Excellent post! Thanks for sharing. You have provided many useful and helpful tips for all stock shooters to consider.
Clarence
Thanks, David. Will put all your fabulous advice on my 2011 resolutions list.
Bettina
This is Brilliant David, the best stockphotography advice i’ve ever read….A Stockphotographers Bible…Amen to that!
Thank You
Parm Bhandol
Interesting reading David. Hope to make at least some of that into one of my new years resolutions!
Thanks
Phil Crean
David – I adopted your cropping advice from another posting you made about a year ago… cropping a good percentage of my 2:3 format Nikon images down (or up?) to the 4:3 format because a) they do look larger and more impressive as Alamy thumbnails, and b) the 4:3 format crops-off softer image corners.
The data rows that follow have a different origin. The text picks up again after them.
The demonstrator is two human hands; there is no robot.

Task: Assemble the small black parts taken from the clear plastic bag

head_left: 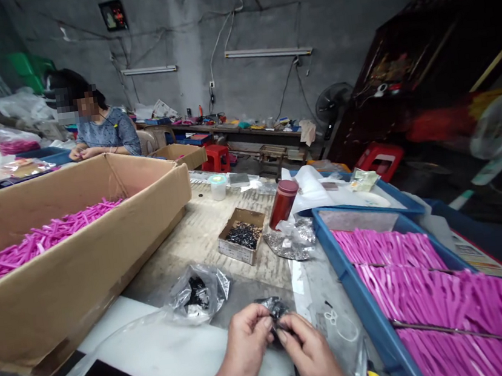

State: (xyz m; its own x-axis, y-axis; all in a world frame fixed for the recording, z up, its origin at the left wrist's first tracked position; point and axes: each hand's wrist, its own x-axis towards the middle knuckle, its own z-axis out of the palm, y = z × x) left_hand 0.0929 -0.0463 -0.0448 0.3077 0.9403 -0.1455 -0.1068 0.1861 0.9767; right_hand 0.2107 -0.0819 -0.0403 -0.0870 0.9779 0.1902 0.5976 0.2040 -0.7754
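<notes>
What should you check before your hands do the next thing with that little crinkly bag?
1. Both hands grip it: left hand and right hand both pinch the little crinkly bag. Ok.
2. Bag's mouth open: fingers cover it. Cannot tell.
3. Small cardboard box sits open-topped on the table beyond the hands, black bits inside. Ok.
4. Blue tray lies close on the right, holding pink pieces. Ok.
5. Second clear bag lies apart, left of the hands, not under them. Ok.
</notes>
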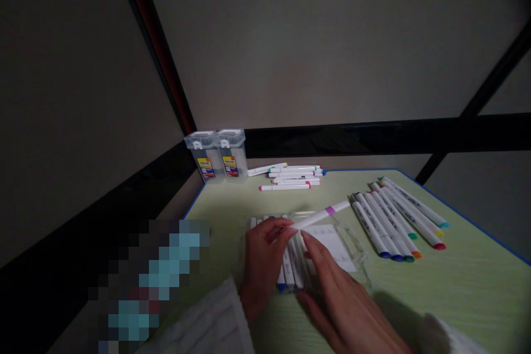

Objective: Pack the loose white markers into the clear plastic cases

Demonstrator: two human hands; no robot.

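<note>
Over the clear plastic tray (362, 257), the left hand (265, 260) pinches a purple-banded marker (317, 216), its long axis slanting toward the bench's (464, 279) far right corner; the right hand (338, 290) (grip unclear) sits just nearside.

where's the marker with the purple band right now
In the head view, the marker with the purple band is just right of centre, slanting over the clear plastic tray, its near end in the left hand.
</note>
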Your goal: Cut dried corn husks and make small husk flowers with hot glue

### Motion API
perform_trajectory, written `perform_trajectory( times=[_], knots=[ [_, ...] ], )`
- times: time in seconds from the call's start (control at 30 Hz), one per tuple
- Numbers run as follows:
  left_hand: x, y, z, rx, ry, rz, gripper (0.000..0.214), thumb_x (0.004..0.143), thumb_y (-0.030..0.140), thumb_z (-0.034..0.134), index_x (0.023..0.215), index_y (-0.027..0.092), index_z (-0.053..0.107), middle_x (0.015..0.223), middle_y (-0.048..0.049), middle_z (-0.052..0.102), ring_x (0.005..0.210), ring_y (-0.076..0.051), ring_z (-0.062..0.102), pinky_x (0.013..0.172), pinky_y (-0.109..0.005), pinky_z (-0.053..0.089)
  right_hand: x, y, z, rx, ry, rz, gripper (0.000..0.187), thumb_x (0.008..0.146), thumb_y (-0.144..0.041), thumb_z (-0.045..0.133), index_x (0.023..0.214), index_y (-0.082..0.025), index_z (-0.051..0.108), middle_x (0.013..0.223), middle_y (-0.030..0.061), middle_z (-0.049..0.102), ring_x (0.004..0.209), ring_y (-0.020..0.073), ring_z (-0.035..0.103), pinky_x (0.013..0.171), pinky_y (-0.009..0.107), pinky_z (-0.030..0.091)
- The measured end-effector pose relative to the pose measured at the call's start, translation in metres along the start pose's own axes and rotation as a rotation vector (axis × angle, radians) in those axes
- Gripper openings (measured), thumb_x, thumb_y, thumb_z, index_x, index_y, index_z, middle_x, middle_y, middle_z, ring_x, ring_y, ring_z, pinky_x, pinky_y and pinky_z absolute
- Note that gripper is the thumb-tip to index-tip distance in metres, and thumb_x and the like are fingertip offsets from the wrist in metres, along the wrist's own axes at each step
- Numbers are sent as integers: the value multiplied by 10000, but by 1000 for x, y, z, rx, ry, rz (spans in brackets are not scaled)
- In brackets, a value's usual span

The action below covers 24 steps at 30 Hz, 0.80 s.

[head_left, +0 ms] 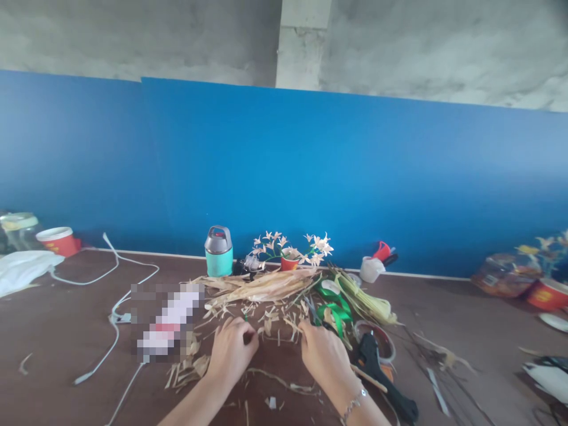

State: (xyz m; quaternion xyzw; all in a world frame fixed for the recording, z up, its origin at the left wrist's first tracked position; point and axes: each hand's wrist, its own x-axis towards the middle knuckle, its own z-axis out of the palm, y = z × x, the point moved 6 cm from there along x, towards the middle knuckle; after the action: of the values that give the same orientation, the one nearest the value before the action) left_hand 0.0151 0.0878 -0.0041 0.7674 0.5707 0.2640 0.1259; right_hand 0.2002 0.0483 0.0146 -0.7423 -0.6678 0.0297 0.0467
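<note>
My left hand is closed, thumb and fingers curled together above the brown table. A tiny green tip shows by its fingers, and what they hold is too small to make out. My right hand is closed as well, fingers pinched around a thin tan strip of dried husk that sticks out to the left. Scattered husk scraps lie between and beyond both hands. Behind them is a pile of long dried husks. A green ribbon lies just past my right hand, near partly hidden scissors.
A black glue gun rests right of my right wrist, by a round tape roll. Farther back stand a turquoise flask, a red cup with pale flowers and a white cup. White cables run at left.
</note>
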Motion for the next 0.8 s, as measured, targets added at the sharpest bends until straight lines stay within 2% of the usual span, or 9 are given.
perform_trajectory(
  times=[0.1, 0.3, 0.47, 0.7, 0.8],
  knots=[
    [0, 1, -1, 11, -7, -5, 167, 728, 181, 518, 617, 210, 640, 728, -21, 650, 810, -209, 573, 720, -304, 358, -1, -2, 0, 30, 5, -1, 251, 826, -140, 399, 928, -214, 616, 749, 82, 707, 698, 229, 670, 554, 260, 369],
    [1, 1, -1, -26, -20, 8, 159, 740, 168, 522, 661, 208, 654, 754, -27, 655, 824, -215, 583, 734, -312, 373, -4, -20, -1, 145, 35, -167, 270, 824, -134, 407, 956, -241, 616, 824, 37, 692, 773, 182, 651, 622, 239, 374],
    [1, -3, 2, -58, -20, 22, 154, 735, 141, 524, 706, 206, 661, 791, -35, 661, 841, -217, 591, 737, -316, 392, -7, -27, -2, 164, 57, -225, 268, 817, -129, 416, 927, -250, 629, 893, 21, 641, 763, 152, 639, 623, 225, 370],
    [0, -5, 2, -56, -4, -20, 198, 706, 84, 533, 811, 213, 641, 880, -30, 649, 900, -212, 583, 770, -324, 396, -4, -16, -1, 80, 49, -97, 222, 804, -129, 436, 865, -231, 624, 883, 34, 638, 747, 165, 636, 590, 238, 354],
    [0, -4, 2, -49, -7, -4, 220, 711, 73, 517, 829, 219, 632, 907, -30, 647, 927, -216, 574, 766, -331, 393, -5, -20, -3, 114, 70, -148, 236, 804, -128, 428, 875, -249, 618, 870, 16, 635, 744, 157, 634, 587, 236, 346]
  ],
)
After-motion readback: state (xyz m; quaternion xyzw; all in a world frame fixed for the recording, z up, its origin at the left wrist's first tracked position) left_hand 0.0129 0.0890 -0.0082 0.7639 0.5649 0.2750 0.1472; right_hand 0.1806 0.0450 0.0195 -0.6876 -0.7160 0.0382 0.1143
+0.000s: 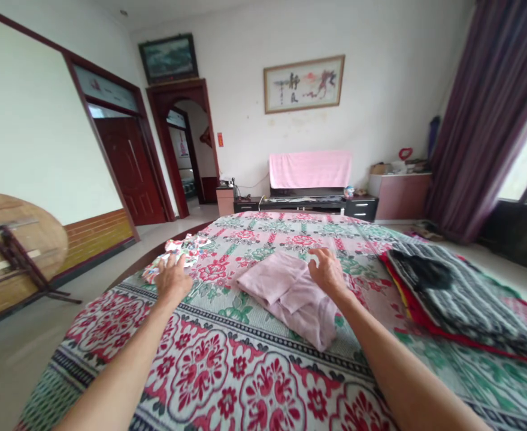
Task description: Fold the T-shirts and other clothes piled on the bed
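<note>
A pale pink folded garment lies on the patterned bedspread, its lower right part loosely bunched. My right hand is at its right edge, thumb and fingers curved and apart, with nothing between them. Over to the left, my left hand rests on or just above a small crumpled white cloth with a colourful print. Its fingers look spread, and I cannot tell whether they touch the cloth. Part of that cloth is hidden behind the hand.
A stack of folded textiles, grey striped with red below, lies at the right with a black item on top. A folded round wooden table leans at the left wall. A low black cabinet stands beyond.
</note>
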A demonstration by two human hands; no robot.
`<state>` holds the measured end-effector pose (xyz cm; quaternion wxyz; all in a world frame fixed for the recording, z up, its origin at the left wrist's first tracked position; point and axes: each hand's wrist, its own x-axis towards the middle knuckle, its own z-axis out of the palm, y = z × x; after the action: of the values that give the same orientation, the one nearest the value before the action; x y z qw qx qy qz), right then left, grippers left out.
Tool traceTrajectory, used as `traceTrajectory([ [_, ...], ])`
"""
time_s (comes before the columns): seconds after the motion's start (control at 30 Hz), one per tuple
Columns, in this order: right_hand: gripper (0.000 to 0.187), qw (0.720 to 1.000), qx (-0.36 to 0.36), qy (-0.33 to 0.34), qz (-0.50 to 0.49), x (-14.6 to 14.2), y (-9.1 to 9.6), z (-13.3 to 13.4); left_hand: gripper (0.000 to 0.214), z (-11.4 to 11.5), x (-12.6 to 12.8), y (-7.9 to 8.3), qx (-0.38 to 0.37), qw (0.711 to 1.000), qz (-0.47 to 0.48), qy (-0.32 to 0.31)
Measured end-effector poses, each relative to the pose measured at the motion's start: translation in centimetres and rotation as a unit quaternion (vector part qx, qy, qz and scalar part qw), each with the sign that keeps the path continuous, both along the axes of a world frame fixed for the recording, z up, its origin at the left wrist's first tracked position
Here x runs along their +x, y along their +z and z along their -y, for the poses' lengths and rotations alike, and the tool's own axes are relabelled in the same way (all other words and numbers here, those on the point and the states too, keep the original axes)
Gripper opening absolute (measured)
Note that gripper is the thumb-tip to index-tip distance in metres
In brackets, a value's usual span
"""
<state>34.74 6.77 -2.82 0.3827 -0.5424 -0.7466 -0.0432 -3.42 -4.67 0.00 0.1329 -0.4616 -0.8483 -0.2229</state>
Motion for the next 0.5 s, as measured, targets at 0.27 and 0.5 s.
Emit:
traceTrajectory([
  [0.27, 0.042, 0.975, -0.179, -0.089, 0.095, 3.7, -0.4, -1.6, 0.060, -4.1, 9.0, -2.4, -0.078, 0.989, 0.104, -0.076],
  [0.5, 0.030, 0.966, -0.216, 0.033, 0.141, -0.4, 0.7, -4.2, 0.042, -3.9, 11.0, -5.0, -0.048, 0.983, 0.107, -0.143],
])
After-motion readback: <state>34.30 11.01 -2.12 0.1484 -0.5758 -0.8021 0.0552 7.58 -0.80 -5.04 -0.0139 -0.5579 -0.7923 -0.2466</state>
You certainly set yourself a big task David! There is so much in there to debate but I think I’d make the general comment that ‘rules’ can often be broken effectively to make an image that stands out from the crowd of generic stock. Of course a photographer has to have first learnt and mastered the rules to then reliably consider breaking them! An interesting read, thanks.
Alex
Thanks for the solid 30 keys to stock photography, David.
“The most important lesson I ever learned in photography was the simplest – you can not take a picture without being there”…. with a camera
Best piece of writing on stock photography I’ve seen. Common sense based on long experience. Unbeatable combination.